Davidson was born in Cumberland, Maryland in 1853 and educated in a private school in Hamden, Connecticut. He was a nephew of the literary Lucretia Maria Davidson and Margaret Miller Davidson of Plattsburgh, New York. He is the son of Colonel Matthias Oliver Davidson (1819-1871) and Harriet Smith Standish (1826-1902), who was a descendant of Myles Standish (1584-1656). In 1870, he left home to be on the crew of a steamship sailing around the world, where he learned an appreciation of drawing and painting of ships and boats. He returned to New York and settled in South Nyack, New York. In 1877, he married Cornelia Trimble Merritt (1852-1895) and had one child.

==Career==
Davidson specialized in the naval battles of the United States. He best known works of the famous naval battles of the American Civil War. In 1884, he was commissioned to provide illustrations of naval scenes for the four-volume work The Battles and Leaders of the Civil War. Recognized by the National Academy of Design, two of his greatest naval paintings, The Battle of Lake Champlain and The U.S. Frigate Constitution, 'Old Ironsides' Escaping From the British Fleet were displayed at the National Academy of Design's annual art show.

The Battle of Lake Champlain (1884) hangs in the Key Bank Art Gallery in Plattsburgh, New York. He has exhibited at the Hudson River Museum, New-York Historical Society and the National Academy of Design.

Davidson was an illustrator for The Century Magazine and Harper's Weekly, as well as a series of children’s stories he wrote and illustrated for St. Nicholas Magazine. Many of his illustrations can be found in the book, The American Heritage Century collection of Civil War Art.

==Death==

In 1893, Davidson contracted a kidney infection. During this time, he continued to work in the studio of his South Nyack home.
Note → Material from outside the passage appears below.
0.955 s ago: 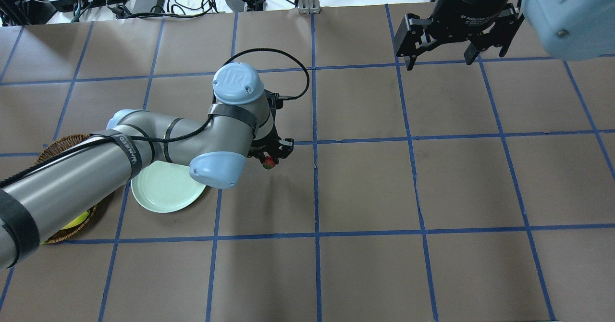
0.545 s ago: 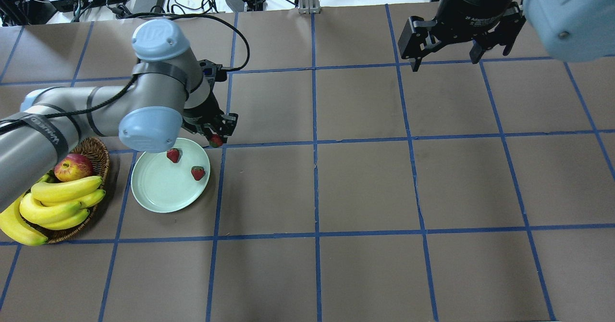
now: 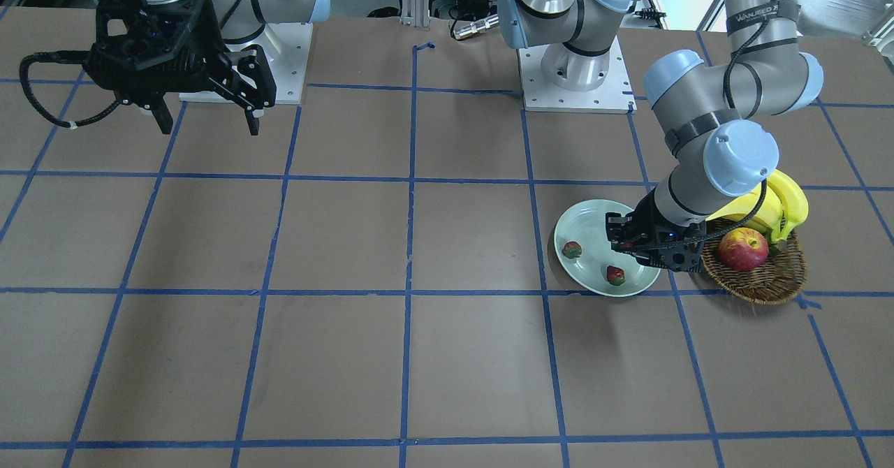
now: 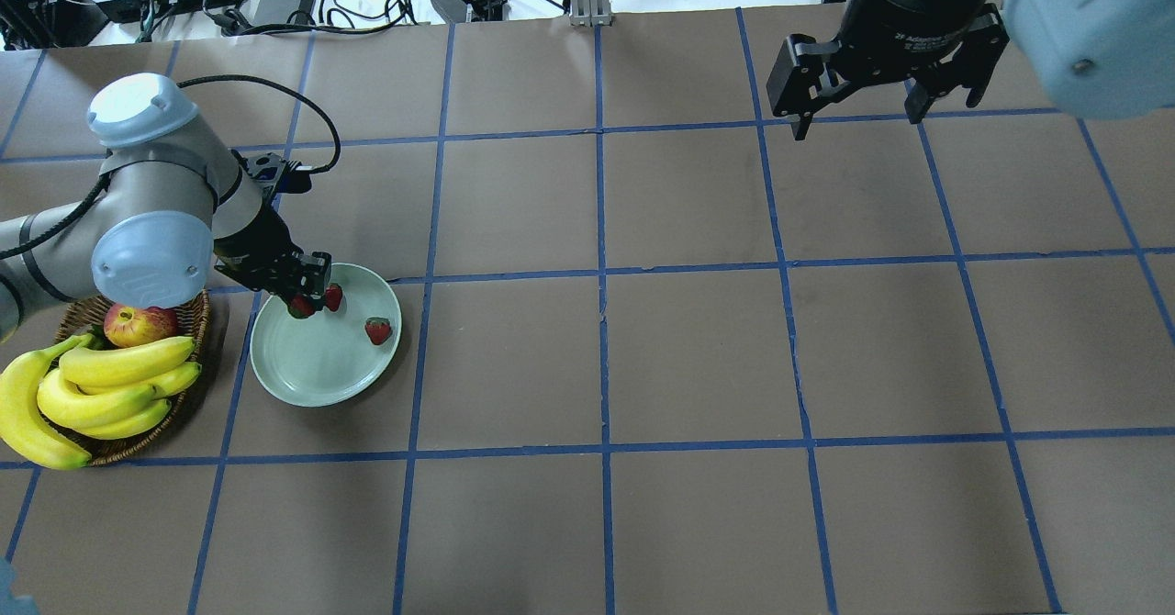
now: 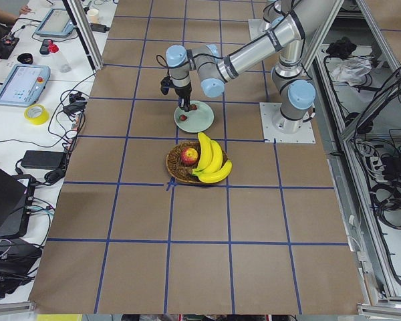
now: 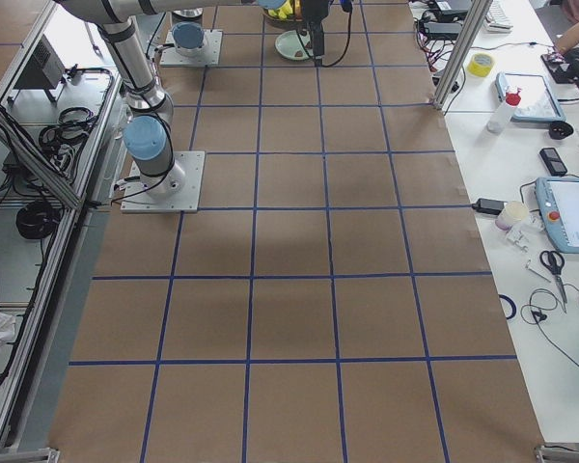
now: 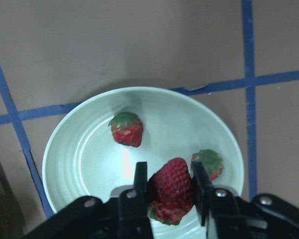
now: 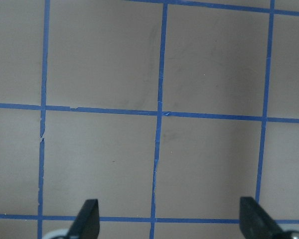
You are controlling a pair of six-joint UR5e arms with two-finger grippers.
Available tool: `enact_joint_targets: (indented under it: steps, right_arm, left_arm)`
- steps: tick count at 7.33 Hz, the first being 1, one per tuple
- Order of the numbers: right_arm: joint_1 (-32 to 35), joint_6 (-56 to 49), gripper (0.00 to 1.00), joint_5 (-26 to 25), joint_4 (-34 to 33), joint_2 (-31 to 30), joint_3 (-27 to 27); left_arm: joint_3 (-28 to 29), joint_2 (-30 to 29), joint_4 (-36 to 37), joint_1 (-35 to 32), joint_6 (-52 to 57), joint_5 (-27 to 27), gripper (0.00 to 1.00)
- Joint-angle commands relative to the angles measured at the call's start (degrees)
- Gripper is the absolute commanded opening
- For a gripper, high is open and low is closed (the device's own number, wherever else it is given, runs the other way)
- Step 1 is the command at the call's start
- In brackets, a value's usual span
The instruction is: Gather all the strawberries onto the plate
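Red, seeded strawberries (image 7: 126, 130), three: one pinched by left gripper (image 7: 169, 175), two beneath it on one round mint plate (image 7: 70, 152); right gripper (image 4: 859, 124) spread.

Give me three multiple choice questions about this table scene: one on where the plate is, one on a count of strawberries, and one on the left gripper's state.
1. Where does the plate sit?
A. beside the basket
B. inside the basket
C. upturned atop the basket

2. How many strawberries lie loose on the plate?
A. one
B. two
C. four

3. The left gripper is:
A. open, empty
B. shut on a strawberry
C. shut on nothing

Answers:
1 A, the plate rests next to the wicker rim.
2 B, two lie unheld on it.
3 B, its fingers clamp a third above the plate.
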Motion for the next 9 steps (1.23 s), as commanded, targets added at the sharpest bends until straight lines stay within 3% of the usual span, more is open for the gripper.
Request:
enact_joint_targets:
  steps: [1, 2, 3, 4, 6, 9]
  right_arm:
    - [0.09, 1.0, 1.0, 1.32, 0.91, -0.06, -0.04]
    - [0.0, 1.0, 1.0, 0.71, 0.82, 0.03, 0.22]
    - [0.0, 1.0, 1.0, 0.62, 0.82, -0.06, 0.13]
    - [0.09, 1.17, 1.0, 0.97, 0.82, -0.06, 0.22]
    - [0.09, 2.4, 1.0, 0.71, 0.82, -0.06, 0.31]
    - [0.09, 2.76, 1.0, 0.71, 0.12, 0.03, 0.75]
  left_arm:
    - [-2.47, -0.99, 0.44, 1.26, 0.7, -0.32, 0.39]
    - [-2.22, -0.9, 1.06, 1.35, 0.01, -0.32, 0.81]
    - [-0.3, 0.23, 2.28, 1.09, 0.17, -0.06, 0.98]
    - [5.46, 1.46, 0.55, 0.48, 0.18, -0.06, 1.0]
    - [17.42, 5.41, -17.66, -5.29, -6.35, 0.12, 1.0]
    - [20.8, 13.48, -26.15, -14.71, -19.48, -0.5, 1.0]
On April 30, 1894, Davidson died at his home in Nyack at 40 years of age. He was buried in the family plot in Woodlawn Cemetery in The Bronx.

==Legacy==
On September 11, 1986, the Historical Society of Rockland County held an exhibition titled, "Julian O. Davidson (1853-1894), American Marine Artist. Curator Lynn S. Beman said that "This exhibition constitutes a total rediscovery of this important 19th-century American marine artist."